* BRIEF *
Print nothing but the lines below starting at the line that holds "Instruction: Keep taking" and ending at the line that holds "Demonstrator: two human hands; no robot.", including both, each exactly as written.

* Extracted records *
____

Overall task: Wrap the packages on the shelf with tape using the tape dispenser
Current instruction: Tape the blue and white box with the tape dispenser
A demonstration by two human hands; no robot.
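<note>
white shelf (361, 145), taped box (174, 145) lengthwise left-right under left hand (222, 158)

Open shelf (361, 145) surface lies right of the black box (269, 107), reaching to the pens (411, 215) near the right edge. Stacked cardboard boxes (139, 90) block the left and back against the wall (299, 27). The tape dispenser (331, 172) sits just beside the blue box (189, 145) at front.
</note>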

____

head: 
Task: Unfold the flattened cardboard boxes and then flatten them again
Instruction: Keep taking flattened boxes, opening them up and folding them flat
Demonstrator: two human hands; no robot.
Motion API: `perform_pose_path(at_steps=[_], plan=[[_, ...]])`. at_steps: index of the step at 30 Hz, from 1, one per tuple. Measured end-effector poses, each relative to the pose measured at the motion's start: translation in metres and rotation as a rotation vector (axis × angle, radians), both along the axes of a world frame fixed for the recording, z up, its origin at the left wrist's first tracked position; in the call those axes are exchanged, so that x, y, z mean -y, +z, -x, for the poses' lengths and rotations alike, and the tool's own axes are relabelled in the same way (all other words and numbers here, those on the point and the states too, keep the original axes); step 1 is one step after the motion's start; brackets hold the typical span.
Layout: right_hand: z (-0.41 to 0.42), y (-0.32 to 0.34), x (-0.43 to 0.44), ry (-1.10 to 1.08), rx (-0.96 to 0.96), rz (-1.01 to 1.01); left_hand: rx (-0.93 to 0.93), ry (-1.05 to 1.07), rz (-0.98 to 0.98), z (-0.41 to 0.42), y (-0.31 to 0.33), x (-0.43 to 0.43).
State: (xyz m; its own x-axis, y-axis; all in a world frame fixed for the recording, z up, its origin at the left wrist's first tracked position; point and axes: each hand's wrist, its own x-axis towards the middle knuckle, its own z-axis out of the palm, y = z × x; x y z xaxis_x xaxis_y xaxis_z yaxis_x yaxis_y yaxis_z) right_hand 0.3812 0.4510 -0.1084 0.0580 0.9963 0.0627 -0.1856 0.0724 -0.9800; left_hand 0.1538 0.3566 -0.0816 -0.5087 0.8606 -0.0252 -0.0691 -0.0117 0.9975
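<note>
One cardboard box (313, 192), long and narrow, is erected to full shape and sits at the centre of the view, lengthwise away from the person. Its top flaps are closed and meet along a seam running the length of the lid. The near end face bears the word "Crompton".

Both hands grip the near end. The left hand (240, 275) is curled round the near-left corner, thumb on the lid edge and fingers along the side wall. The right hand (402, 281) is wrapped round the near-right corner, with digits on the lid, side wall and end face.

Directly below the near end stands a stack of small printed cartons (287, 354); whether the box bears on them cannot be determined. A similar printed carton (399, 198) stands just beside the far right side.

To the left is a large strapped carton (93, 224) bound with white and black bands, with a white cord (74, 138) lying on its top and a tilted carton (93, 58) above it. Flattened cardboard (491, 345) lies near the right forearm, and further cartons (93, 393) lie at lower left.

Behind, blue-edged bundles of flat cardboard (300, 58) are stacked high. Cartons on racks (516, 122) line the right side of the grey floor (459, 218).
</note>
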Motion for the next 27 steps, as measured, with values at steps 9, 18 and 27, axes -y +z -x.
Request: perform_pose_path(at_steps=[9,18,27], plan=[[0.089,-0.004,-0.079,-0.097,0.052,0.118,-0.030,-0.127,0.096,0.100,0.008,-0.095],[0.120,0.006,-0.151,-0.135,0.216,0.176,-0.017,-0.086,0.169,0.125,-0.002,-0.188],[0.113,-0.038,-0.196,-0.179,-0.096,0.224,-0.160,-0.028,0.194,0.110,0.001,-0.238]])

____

* OUTPUT FOR THIS TASK *
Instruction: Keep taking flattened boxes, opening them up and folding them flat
Demonstrator: two human hands; no robot.

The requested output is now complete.